WHAT TO PRODUCE: If a line in the data holds the string "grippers", list it.

§ §

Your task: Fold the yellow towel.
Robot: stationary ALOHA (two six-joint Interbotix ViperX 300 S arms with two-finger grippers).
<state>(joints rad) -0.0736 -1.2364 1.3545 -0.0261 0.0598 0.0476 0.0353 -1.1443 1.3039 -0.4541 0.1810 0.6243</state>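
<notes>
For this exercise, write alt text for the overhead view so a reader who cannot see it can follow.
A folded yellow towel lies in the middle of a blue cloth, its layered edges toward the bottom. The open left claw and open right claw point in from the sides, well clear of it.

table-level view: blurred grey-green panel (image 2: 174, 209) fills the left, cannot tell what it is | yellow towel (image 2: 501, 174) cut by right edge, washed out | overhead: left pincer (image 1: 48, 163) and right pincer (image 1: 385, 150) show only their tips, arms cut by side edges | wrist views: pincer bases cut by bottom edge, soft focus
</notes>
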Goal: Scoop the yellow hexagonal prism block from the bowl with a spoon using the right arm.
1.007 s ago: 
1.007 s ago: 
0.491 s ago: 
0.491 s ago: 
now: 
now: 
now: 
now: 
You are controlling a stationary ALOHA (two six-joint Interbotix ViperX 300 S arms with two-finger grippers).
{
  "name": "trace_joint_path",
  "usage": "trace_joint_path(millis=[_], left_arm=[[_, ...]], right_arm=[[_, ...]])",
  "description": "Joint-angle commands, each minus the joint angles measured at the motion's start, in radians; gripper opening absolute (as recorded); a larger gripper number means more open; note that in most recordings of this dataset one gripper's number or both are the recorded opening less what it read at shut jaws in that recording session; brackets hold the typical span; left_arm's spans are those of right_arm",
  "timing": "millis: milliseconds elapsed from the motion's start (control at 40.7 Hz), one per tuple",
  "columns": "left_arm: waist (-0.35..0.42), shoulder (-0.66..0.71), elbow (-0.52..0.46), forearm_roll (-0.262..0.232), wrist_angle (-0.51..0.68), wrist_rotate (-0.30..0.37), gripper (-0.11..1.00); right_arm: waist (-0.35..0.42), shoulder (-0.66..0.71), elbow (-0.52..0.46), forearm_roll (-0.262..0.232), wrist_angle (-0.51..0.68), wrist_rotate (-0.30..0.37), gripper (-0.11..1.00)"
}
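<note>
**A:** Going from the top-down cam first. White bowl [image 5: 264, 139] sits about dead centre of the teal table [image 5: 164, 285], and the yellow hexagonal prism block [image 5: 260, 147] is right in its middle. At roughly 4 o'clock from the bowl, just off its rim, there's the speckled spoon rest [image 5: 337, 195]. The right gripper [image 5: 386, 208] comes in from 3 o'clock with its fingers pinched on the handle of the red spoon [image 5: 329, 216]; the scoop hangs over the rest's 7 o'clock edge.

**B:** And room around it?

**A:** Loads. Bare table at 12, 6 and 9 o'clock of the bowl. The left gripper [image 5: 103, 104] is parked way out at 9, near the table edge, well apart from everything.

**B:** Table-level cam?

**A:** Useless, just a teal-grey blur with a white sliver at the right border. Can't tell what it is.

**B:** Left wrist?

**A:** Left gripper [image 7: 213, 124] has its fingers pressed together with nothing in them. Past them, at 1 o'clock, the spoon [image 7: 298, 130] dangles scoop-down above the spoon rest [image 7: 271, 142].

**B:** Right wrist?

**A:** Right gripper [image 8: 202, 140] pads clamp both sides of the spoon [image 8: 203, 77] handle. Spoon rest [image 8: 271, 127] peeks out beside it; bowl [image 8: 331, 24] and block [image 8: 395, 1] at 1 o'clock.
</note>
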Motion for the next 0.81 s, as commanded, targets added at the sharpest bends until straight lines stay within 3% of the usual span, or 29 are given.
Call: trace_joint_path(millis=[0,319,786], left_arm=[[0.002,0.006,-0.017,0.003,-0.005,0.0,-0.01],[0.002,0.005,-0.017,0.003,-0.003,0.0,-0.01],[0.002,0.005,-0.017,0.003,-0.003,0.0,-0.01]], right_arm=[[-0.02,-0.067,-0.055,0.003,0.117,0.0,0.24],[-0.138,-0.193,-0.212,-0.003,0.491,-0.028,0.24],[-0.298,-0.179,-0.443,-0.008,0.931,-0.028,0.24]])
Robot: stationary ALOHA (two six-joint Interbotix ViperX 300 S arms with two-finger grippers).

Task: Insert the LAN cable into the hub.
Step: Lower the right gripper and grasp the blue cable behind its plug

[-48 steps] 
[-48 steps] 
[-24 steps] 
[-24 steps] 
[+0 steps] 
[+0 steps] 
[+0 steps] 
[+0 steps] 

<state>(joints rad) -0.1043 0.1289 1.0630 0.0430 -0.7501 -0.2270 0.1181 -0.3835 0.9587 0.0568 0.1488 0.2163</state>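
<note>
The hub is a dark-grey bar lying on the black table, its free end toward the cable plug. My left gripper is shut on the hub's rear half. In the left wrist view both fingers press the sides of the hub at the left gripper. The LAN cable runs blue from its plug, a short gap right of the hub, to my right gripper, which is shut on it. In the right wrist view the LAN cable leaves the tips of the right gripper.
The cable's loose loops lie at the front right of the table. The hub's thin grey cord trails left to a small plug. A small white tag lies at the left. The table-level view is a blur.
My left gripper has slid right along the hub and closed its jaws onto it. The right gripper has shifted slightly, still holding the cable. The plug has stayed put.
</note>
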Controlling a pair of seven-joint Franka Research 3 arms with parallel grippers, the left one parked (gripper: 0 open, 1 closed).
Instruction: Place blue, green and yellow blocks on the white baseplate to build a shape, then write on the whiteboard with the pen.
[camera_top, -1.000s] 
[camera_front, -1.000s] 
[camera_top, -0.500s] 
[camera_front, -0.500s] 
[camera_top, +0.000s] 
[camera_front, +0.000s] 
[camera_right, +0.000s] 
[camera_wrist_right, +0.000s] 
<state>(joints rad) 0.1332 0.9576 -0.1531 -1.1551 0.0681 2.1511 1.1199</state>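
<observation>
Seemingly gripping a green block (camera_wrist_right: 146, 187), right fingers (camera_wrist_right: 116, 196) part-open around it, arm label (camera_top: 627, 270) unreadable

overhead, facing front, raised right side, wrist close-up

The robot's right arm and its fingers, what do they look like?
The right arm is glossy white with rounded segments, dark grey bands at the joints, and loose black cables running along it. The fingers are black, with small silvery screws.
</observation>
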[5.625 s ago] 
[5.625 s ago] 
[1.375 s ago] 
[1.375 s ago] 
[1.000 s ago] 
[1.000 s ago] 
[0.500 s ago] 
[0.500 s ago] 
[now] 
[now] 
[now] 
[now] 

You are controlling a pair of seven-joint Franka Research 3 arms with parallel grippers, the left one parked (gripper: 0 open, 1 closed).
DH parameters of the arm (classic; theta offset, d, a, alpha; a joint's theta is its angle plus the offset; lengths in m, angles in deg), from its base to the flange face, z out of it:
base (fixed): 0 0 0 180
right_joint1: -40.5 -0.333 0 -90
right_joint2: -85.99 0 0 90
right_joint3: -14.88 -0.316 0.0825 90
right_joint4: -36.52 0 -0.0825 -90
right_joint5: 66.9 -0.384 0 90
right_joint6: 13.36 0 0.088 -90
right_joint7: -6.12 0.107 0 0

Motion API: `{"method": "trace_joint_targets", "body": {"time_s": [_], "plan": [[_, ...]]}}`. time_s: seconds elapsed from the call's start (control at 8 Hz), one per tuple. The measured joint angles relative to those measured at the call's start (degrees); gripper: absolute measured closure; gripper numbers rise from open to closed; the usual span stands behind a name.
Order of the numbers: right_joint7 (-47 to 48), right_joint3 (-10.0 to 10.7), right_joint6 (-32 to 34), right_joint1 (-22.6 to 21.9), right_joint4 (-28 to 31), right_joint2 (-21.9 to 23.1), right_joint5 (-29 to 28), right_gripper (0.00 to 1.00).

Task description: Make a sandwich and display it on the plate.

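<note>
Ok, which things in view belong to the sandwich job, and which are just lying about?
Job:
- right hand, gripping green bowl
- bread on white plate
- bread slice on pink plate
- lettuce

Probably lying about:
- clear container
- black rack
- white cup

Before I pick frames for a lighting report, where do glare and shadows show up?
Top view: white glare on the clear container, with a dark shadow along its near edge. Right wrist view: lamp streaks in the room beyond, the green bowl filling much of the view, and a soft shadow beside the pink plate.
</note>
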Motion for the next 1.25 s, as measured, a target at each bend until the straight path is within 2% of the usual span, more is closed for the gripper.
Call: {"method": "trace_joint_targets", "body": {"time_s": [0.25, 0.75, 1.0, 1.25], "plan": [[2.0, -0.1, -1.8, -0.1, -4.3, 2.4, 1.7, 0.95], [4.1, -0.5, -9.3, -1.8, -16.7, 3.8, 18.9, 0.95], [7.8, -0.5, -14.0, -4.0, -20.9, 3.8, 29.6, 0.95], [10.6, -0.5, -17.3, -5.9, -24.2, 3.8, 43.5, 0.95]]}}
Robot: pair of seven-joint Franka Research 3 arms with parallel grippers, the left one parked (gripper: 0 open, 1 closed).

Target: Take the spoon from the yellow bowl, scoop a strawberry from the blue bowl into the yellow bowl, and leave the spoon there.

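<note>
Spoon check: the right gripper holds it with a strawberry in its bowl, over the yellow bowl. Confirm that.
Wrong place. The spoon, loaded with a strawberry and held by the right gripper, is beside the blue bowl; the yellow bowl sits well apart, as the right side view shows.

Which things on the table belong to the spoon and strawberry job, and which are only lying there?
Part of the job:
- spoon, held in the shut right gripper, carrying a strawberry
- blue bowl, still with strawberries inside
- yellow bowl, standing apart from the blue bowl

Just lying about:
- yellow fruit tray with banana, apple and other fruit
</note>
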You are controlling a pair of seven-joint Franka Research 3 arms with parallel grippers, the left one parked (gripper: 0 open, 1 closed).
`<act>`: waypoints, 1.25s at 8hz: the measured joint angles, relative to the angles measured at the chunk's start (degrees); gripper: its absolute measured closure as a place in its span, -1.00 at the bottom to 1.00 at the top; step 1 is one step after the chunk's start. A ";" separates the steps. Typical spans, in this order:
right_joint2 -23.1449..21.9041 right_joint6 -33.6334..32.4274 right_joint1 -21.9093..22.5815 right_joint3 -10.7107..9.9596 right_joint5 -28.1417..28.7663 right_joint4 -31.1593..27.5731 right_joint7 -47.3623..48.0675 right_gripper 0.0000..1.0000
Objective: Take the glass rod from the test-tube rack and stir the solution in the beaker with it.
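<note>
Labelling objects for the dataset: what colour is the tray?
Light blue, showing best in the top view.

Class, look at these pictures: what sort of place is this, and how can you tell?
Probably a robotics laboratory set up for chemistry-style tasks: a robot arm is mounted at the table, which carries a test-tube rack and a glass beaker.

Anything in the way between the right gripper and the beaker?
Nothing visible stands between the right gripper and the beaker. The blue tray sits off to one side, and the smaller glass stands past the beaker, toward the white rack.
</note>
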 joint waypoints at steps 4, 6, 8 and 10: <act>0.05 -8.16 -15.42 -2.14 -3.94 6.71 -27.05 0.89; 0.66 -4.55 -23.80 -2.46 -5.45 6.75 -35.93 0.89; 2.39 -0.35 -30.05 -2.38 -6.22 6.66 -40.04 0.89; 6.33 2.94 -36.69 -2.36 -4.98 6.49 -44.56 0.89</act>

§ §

TASK RESULT:
Robot: stationary ALOHA (two six-joint Interbotix ViperX 300 S arms with two-finger grippers).
You are controlling a stationary ALOHA (two six-joint Interbotix ViperX 300 S arms with two-finger grippers).
Robot: stationary ALOHA (two six-joint Interbotix ViperX 300 S arms with two-finger grippers).
Controlling a pair of seven-joint Franka Research 3 arms with parallel grippers, the left one parked (gripper: 0 open, 1 closed).
You are controlling a pair of seven-joint Franka Research 3 arms with parallel grippers, the left one parked (gripper: 0 open, 1 closed).
Robot: pair of seven-joint Franka Research 3 arms with parallel grippers, the left one parked (gripper: 0 open, 1 closed).
You are controlling a pair of seven-joint Franka Research 3 arms with parallel grippers, the left one parked (gripper: 0 open, 1 closed).

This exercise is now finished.